Raw data Block Start

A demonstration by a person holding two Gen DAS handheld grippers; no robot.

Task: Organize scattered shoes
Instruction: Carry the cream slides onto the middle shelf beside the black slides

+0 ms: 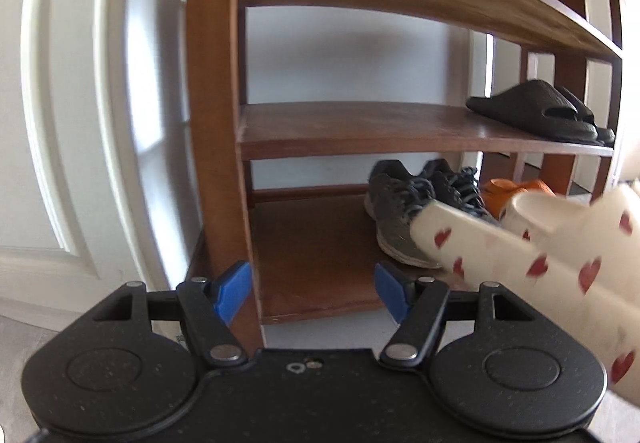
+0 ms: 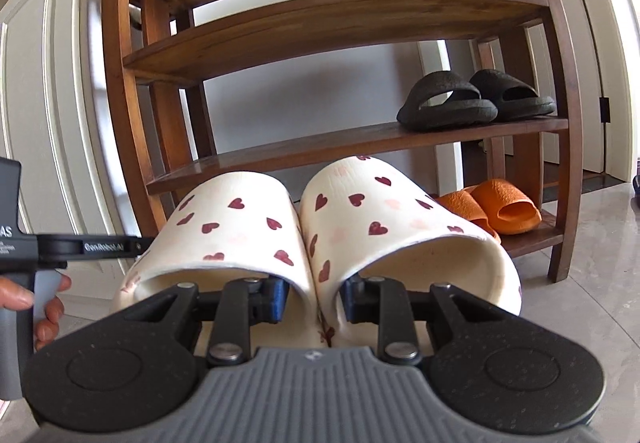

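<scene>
Your right gripper [image 2: 310, 301] is clamped on the pair of white heart-print slippers [image 2: 340, 219]. One finger sits inside each slipper, and the two inner walls are pinched together between the pads. The pair is carried clear of the floor, toes pointing forward, directly ahead of the tool and in front of the wooden shoe rack [image 2: 328, 27].

Your left gripper [image 1: 312, 295] has its jaws spread wide, with nothing between the blue pads [image 1: 232, 295]. It points at the left end of the rack's lower shelves. The heart-print slippers enter its view from the right, just beside its right finger.

Ahead of and above the right gripper, to the right, the black slides [image 2: 476, 99] rest on the second shelf from the bottom. The orange slides [image 2: 492, 209] lie on the bottom shelf, to the right of the held pair. In the left wrist view, the grey sneakers [image 1: 416, 207] stand on the bottom shelf, ahead and to the right of the left tool.

Your hand [image 2: 36, 303] on the left gripper's grey handle shows at the left edge of the right wrist view.
</scene>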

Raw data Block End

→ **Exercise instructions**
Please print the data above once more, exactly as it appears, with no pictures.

→ **Answer to the exercise**
A demonstration by a person holding two Gen DAS handheld grippers; no robot.

Task: Organize scattered shoes
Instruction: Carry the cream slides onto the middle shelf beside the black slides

+0 ms: 
+0 ms: 

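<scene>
Your right gripper [image 2: 310, 301] is clamped on the pair of white heart-print slippers [image 2: 340, 219]. One finger sits inside each slipper, and the two inner walls are pinched together between the pads. The pair is carried clear of the floor, toes pointing forward, directly ahead of the tool and in front of the wooden shoe rack [image 2: 328, 27].

Your left gripper [image 1: 312, 295] has its jaws spread wide, with nothing between the blue pads [image 1: 232, 295]. It points at the left end of the rack's lower shelves. The heart-print slippers enter its view from the right, just beside its right finger.

Ahead of and above the right gripper, to the right, the black slides [image 2: 476, 99] rest on the second shelf from the bottom. The orange slides [image 2: 492, 209] lie on the bottom shelf, to the right of the held pair. In the left wrist view, the grey sneakers [image 1: 416, 207] stand on the bottom shelf, ahead and to the right of the left tool.

Your hand [image 2: 36, 303] on the left gripper's grey handle shows at the left edge of the right wrist view.
</scene>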

There is nothing more to the output.